Compilation of Statistics on Administrative Proceedings by Federal Departments and Agencies

Type
Recommendation
Publication Date
October 22, 1969

For the project report click here: https://www.acus.gov/report/project-report-recommendation-69-6

 

Government agencies which conduct formal or informal rulemaking proceedings or cases of adjudication which directly fix the rights and obligations of private persons (hereafter referred to as “proceedings”)[1] owe a special duty to the individuals affected and to the general public to manage their caseloads as efficiently as possible, to eliminate inordinate delays in the conduct of proceedings, and to work continuously toward improving the fairness, effectiveness, and economy of their procedures. The present volume of Federal administrative proceedings is so great that much of the basic information needed in these efforts can be developed in intelligible and useful form only through statistical study. The compilation and publication of comprehensive statistics on Federal agency proceedings, at regular intervals, would:

(a) Provide each agency with information concerning its business which would enable it to manage its caseload more effectively,

(b) Augment generally the information concerning its activities which each agency must furnish to the President, the Congress, and the public,

(c) Afford affected parties and their counsel a better understanding of the administrative processes which determine their rights and obligations, and

(d) Provide a basis for specific study of particular agency procedures by the agency itself, by committees of Congress, the Administrative Conference of the United States, the organized bar, research scholars, and other individuals and organizations, public and private, interested in improving the Federal administrative process.

Recommendation

1. To the extent deemed useful to advance the purposes of this recommendation, each Federal administrative agency which conducts proceedings (as defined above) affecting private persons’ rights, privileges or obligations, should prepare annual statistical data pertaining to those proceedings, to be compiled in such manner and presented in such publications as the agency considers appropriate.

2. These statistical compilations should list the kinds of proceedings pending during the year, with a concise yet meaningful description of the nature and purpose of each kind of proceeding and citations for the statutory authority under which the proceedings are conducted, and the sections of the Code of Federal Regulations which set forth the rules of practice governing each kind of proceeding.
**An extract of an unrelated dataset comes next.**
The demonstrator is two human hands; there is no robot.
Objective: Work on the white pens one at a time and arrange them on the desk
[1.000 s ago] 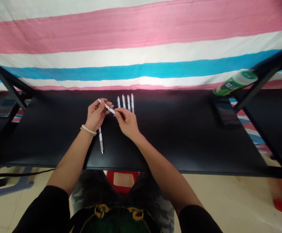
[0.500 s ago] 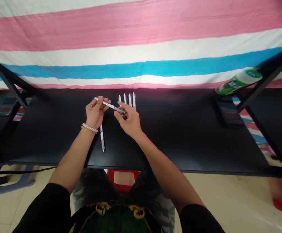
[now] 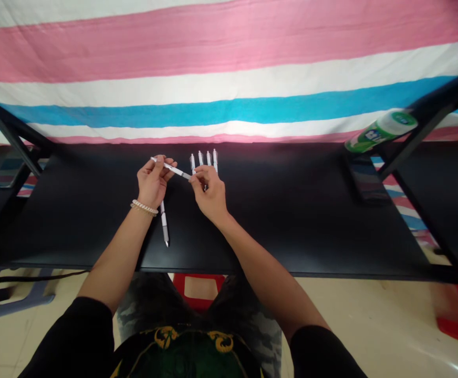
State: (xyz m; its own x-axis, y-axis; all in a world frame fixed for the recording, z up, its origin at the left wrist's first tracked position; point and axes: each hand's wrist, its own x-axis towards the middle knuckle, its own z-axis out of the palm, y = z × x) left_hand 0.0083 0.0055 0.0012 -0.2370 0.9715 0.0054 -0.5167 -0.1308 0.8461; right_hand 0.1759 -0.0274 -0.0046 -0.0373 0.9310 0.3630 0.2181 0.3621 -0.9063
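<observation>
Up above the table (image 3: 292, 220), white pen (image 3: 173, 169) spanning both hands, left hand (image 3: 153, 182) pinching one end, right hand (image 3: 210, 190) the other.

The right hand (image 3: 210, 193) covers the lower ends of the four pens in a row (image 3: 204, 159), so only their tops show. The left hand (image 3: 153, 182) hides the upper part of the pen lying on the table (image 3: 165, 227). The green bottle (image 3: 382, 130) has a label too blurred to read (its base sits behind the black frame (image 3: 429, 110)).
</observation>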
3. For the purpose of agency efforts that may be made in cooperation with the Chairman of the Administrative Conference of the United States, to lessen delays in administrative proceedings, the statistical compilation should show the number of days which elapsed during each significant step of the proceedings which were concluded during the year.
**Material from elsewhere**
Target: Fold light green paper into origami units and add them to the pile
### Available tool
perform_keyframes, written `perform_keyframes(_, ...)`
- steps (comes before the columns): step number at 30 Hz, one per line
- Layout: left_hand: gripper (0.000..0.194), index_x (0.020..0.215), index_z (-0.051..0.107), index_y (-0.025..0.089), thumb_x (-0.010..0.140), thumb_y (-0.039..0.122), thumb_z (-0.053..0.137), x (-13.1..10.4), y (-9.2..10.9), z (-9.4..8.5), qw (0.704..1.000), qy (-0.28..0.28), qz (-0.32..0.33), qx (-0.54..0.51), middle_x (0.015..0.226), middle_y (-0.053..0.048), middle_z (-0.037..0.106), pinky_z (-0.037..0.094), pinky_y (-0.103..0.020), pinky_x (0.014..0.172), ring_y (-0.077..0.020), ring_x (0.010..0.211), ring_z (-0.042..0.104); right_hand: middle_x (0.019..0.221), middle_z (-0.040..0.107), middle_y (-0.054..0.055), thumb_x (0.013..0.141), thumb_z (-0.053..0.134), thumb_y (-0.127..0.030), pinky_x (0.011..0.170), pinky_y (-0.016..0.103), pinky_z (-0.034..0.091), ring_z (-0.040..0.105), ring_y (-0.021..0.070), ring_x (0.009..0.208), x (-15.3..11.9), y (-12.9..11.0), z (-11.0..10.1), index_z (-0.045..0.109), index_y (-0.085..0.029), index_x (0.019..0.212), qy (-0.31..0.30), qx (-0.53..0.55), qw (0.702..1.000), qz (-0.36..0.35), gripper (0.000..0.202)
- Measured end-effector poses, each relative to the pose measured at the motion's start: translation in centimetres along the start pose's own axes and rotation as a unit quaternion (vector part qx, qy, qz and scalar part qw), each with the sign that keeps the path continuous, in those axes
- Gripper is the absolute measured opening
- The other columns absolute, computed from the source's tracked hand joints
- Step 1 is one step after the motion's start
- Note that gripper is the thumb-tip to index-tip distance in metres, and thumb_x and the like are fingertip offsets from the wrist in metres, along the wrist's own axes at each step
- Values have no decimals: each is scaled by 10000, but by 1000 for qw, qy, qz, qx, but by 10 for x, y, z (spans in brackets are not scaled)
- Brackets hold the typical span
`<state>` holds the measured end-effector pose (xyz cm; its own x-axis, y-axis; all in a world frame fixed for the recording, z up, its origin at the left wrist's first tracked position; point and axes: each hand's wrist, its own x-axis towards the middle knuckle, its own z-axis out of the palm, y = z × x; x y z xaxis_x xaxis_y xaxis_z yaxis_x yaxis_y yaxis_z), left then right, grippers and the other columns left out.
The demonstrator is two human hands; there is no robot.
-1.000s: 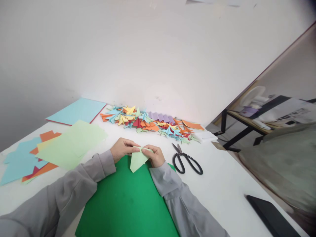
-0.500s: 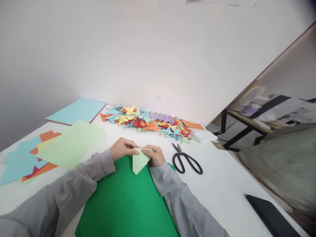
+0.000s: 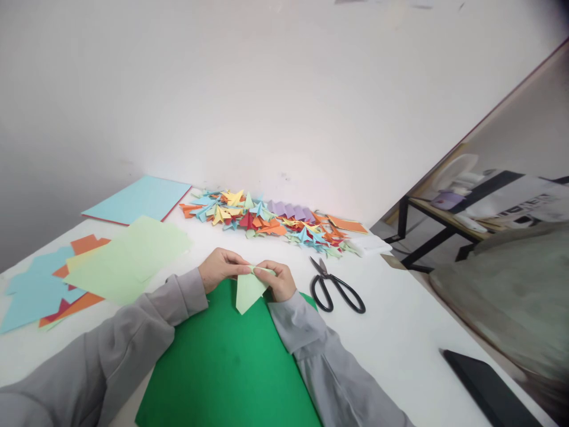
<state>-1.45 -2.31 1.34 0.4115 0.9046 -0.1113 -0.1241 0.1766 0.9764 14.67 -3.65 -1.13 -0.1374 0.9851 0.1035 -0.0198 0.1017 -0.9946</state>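
A small piece of light green paper (image 3: pixel 249 293), folded and tapering to a point at the bottom, hangs between my hands over the far part of a green sheet (image 3: pixel 226 362). My left hand (image 3: pixel 223 268) pinches its upper left edge between thumb and fingers. On the upper right, my right hand (image 3: pixel 278 279) grips the same paper, thumb on the front. Fingers partly hide the top edge. Black-handled scissors (image 3: pixel 332 286) lie to the right of my right hand, blades slightly parted and pointing away.
Folded paper shapes (image 3: pixel 262 220) in many colours are heaped along the wall. At left lie light green sheets (image 3: pixel 133 255), blue paper cutouts (image 3: pixel 40 284) and a blue sheet (image 3: pixel 140 200). A black flat object (image 3: pixel 486 385) rests near the right table edge.
The light green paper has tilted slightly, its lower tip shifting a little left. Both hands keep their pinch with small finger movements at the top edge.
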Motion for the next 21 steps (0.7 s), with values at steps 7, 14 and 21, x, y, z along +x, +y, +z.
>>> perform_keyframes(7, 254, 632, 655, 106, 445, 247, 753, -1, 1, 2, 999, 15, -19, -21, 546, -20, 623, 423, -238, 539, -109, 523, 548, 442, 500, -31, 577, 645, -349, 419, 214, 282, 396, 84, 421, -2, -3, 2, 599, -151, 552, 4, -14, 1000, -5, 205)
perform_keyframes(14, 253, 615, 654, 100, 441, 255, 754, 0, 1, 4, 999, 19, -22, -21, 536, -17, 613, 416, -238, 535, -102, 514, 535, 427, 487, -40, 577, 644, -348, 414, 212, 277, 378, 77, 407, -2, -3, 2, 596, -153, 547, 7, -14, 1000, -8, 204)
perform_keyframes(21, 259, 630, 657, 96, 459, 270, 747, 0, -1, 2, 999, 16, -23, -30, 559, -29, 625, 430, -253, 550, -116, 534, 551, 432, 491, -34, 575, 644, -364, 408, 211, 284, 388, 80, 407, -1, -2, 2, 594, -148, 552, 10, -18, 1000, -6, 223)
4. In designing each agency’s compilation, the following information, together with the time-study data referred to in 3 above, should be considered minimal:

(a) The number of proceedings of each kind pending at the beginning of the year;

(b) The number of new proceedings filed or otherwise commenced during the year;

(c) The number of proceedings concluded during the year and the manner of their disposition (i.e., by settlement, dismissal on procedural grounds, decision on the merits without hearing, final decision by agency after hearing, and an examiner’s initial decision, etc.);

(d) The number of proceedings remaining at the end of the year; and

(e) The number of proceedings concluded during the year which were appealed to the courts.

5. Each agency should periodically analyze all of the information thus compiled and should develop improved techniques fitted to its particular needs to reduce delays and expense and otherwise to improve its administrative processes. A copy of this analysis should be submitted to the Administrative Conference of the United States.

6. In presenting its statistical compilation, each agency should summarize this analysis and describe the specific steps it has taken toward the ends referred to in 5 above.

7. Each agency, in its subsequent compilations, should follow a pattern that makes possible a comparison of data with corresponding data for earlier periods, thus reflecting changes in backlogs, volumes, and elapsed times and providing a measure of the agency’s experience following the specific actions referred to in 6 above.

 

Citations:

38 FR 19784 (July 23, 1973)

__ FR _____ (2012)

1 ACUS 26

 


[1] The agency compilations proposed by this recommendation should not be limited to formal proceedings, or limited to “proceedings” as that term has been employed in gathering statistics for past conferences or Congressional groups. Rather, agency figures should report all matters directly fixing the rights, privileges, and obligations of private interests including the routine handling of applications and claims.